● Exercise requirements
Search the listing below for the string "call" and show each line that contains it.

Material provided below:

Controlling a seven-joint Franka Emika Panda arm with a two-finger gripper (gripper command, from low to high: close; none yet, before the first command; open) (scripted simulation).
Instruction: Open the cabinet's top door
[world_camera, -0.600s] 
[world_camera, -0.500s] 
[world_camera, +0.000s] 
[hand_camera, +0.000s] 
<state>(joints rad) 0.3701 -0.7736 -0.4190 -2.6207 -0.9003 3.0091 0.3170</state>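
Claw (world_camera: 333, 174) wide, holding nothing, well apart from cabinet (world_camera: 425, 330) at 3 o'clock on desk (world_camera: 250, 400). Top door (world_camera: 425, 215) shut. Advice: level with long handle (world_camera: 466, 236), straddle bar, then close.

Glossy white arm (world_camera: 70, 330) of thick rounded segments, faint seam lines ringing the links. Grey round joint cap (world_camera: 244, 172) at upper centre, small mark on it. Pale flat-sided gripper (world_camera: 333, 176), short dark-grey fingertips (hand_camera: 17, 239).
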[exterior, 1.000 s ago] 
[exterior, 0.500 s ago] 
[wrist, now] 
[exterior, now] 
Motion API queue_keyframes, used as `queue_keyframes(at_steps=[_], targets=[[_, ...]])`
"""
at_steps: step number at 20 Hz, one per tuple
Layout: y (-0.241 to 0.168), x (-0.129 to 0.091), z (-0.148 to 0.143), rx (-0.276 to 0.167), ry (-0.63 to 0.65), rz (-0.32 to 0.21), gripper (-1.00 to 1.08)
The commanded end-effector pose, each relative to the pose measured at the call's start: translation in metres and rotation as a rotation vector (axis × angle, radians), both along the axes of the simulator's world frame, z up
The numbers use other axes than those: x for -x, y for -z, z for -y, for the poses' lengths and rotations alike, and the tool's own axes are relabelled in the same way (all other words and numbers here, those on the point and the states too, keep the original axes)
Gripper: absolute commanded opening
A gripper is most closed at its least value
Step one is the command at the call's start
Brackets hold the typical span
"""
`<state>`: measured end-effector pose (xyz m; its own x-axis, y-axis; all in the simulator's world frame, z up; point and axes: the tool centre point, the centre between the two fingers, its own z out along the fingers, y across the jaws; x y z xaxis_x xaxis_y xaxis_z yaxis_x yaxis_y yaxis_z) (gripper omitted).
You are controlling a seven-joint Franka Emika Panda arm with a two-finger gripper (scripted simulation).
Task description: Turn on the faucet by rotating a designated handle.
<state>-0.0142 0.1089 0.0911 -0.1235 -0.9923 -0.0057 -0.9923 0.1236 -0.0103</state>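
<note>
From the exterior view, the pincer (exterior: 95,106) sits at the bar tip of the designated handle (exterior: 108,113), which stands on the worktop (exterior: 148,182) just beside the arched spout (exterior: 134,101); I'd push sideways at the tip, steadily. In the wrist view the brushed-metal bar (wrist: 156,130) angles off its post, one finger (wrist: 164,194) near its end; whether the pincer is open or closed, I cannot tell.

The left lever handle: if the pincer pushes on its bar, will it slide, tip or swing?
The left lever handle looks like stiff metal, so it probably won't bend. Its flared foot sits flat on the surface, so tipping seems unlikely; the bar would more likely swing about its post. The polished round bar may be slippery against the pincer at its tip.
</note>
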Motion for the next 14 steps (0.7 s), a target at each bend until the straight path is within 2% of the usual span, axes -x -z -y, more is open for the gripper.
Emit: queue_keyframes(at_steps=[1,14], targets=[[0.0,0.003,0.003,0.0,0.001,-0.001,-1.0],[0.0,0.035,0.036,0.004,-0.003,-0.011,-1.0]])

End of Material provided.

● Answer section
The commanded end-effector pose, each relative to the pose measured at the call's start: translation in metres and rotation as a rotation vector (axis × angle, radians), both along the axes of the simulator's world frame, z up
Step one is the command at the call's start

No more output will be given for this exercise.